-- Input data follows --

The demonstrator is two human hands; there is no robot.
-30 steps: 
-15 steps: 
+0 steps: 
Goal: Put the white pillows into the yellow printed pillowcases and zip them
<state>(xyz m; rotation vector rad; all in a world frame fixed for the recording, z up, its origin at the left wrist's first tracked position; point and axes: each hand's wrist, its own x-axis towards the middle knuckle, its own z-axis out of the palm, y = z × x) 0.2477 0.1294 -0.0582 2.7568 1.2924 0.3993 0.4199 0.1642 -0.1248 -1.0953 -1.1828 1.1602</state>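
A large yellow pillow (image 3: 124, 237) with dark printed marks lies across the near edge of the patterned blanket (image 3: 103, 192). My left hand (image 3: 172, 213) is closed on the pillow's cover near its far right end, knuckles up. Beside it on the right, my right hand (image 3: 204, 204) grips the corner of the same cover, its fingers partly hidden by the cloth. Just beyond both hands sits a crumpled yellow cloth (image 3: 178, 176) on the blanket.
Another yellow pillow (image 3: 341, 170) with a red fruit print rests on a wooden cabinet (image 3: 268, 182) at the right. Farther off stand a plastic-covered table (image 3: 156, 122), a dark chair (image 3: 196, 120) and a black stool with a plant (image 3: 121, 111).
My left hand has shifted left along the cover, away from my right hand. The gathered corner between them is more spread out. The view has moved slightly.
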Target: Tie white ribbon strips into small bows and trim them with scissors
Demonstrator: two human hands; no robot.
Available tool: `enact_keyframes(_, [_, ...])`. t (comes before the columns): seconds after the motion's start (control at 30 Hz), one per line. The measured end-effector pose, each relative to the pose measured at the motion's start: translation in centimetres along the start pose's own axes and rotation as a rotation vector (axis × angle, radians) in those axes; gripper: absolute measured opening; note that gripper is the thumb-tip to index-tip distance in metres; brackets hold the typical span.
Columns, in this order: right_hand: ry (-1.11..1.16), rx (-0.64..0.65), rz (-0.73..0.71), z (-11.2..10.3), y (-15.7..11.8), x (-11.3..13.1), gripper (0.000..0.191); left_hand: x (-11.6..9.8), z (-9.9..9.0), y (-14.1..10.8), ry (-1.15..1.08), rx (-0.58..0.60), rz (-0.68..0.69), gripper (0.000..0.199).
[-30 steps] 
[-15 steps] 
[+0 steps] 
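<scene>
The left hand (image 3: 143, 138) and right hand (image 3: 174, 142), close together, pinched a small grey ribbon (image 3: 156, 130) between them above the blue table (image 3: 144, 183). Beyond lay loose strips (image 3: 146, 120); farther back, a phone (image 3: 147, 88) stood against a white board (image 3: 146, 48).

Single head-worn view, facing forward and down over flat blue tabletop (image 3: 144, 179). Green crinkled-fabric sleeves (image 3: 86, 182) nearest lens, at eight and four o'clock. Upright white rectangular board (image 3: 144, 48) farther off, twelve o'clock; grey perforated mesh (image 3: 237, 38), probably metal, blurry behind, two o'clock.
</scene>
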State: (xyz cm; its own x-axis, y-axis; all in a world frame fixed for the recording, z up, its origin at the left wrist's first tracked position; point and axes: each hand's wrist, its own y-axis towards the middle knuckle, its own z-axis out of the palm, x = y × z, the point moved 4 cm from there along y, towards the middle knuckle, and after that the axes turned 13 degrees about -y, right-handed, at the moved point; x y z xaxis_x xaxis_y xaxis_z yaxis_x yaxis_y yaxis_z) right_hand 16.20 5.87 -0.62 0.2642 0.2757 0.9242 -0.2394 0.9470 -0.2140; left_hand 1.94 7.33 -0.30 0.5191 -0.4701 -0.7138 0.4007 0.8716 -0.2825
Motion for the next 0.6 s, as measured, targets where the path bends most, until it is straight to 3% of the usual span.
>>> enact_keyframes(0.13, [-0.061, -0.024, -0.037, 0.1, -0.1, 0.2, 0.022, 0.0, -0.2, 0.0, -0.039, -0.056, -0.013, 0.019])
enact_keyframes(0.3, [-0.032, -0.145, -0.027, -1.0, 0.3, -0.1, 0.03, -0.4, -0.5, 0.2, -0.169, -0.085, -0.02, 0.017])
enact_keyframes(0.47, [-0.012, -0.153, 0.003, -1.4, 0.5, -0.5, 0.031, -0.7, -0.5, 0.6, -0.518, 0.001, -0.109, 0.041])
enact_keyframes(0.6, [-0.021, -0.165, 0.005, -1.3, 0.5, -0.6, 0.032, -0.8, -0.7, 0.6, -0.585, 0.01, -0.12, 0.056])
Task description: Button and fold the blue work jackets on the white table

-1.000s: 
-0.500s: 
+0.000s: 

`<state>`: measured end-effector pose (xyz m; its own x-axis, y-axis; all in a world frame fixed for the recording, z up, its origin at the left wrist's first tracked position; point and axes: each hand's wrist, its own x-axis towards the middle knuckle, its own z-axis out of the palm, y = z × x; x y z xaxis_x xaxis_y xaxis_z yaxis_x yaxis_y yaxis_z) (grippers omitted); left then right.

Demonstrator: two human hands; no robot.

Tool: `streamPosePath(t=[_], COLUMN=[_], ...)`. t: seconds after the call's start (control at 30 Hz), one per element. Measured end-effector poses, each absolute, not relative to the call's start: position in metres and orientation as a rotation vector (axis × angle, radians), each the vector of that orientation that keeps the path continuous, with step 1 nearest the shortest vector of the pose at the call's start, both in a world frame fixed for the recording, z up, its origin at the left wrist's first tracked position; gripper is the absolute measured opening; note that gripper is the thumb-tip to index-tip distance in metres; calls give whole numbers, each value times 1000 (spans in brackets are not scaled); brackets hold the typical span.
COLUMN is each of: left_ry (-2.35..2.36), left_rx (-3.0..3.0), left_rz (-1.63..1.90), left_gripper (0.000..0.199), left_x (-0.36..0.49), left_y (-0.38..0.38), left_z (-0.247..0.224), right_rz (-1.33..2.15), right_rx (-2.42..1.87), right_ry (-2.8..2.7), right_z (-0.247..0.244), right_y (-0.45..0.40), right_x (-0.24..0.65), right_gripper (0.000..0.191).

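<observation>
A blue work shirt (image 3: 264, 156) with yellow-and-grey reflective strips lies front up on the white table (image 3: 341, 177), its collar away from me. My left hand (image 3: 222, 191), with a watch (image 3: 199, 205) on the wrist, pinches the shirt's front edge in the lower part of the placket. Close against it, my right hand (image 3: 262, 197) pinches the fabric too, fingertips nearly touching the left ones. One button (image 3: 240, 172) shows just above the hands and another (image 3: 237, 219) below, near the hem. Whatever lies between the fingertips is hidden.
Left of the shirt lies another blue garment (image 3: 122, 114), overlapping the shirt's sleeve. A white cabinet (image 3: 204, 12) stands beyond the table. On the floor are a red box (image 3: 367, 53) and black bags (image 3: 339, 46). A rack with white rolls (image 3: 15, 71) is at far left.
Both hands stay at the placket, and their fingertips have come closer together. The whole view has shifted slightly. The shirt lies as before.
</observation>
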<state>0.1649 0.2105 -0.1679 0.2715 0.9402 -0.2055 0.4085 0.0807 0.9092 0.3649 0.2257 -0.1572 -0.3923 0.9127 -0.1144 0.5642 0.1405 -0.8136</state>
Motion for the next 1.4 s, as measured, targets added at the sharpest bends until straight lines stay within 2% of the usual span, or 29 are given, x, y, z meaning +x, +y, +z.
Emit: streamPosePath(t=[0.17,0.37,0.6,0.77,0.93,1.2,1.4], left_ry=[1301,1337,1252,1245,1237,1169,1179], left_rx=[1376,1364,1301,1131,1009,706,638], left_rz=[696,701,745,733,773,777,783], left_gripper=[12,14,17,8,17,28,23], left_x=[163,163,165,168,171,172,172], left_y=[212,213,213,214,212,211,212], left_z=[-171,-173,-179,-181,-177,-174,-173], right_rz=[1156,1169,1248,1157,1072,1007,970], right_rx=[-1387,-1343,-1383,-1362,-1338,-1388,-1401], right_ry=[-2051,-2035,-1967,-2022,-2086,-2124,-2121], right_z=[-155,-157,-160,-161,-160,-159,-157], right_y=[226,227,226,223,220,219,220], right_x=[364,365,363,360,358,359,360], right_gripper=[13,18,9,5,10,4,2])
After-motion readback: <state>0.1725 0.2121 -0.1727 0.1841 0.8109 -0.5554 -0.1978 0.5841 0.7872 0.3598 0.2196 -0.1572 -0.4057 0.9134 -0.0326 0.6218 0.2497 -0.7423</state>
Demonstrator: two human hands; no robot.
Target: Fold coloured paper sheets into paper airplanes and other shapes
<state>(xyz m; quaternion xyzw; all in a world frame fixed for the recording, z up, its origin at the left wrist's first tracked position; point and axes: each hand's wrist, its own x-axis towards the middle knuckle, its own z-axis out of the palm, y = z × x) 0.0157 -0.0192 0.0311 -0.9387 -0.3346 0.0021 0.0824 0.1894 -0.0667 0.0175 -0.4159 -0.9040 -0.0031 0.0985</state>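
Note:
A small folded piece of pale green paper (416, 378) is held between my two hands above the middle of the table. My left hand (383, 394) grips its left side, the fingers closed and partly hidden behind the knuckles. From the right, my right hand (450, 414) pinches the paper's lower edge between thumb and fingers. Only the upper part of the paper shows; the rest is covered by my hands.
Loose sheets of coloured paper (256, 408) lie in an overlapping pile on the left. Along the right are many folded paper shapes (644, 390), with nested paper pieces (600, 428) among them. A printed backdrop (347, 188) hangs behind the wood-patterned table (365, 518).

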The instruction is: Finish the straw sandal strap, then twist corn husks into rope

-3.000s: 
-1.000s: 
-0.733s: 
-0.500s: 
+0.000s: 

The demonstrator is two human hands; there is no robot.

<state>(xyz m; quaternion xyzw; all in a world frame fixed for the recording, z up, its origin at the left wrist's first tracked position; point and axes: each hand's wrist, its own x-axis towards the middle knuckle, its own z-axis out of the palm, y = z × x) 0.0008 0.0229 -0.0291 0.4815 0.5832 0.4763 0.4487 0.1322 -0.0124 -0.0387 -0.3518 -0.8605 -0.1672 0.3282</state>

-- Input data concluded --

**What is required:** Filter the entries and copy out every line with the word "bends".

**Result for this exercise:**
Motion for the next 0.6 s, as measured, targets where the path bends most, until it is straight to 3% of the usual span.
Motion for the next 1.4 s, as measured, targets added at the sharpest bends until straight lines stay within 2% of the usual span, or 29 are given, x, y, z meaning +x, +y, +z.

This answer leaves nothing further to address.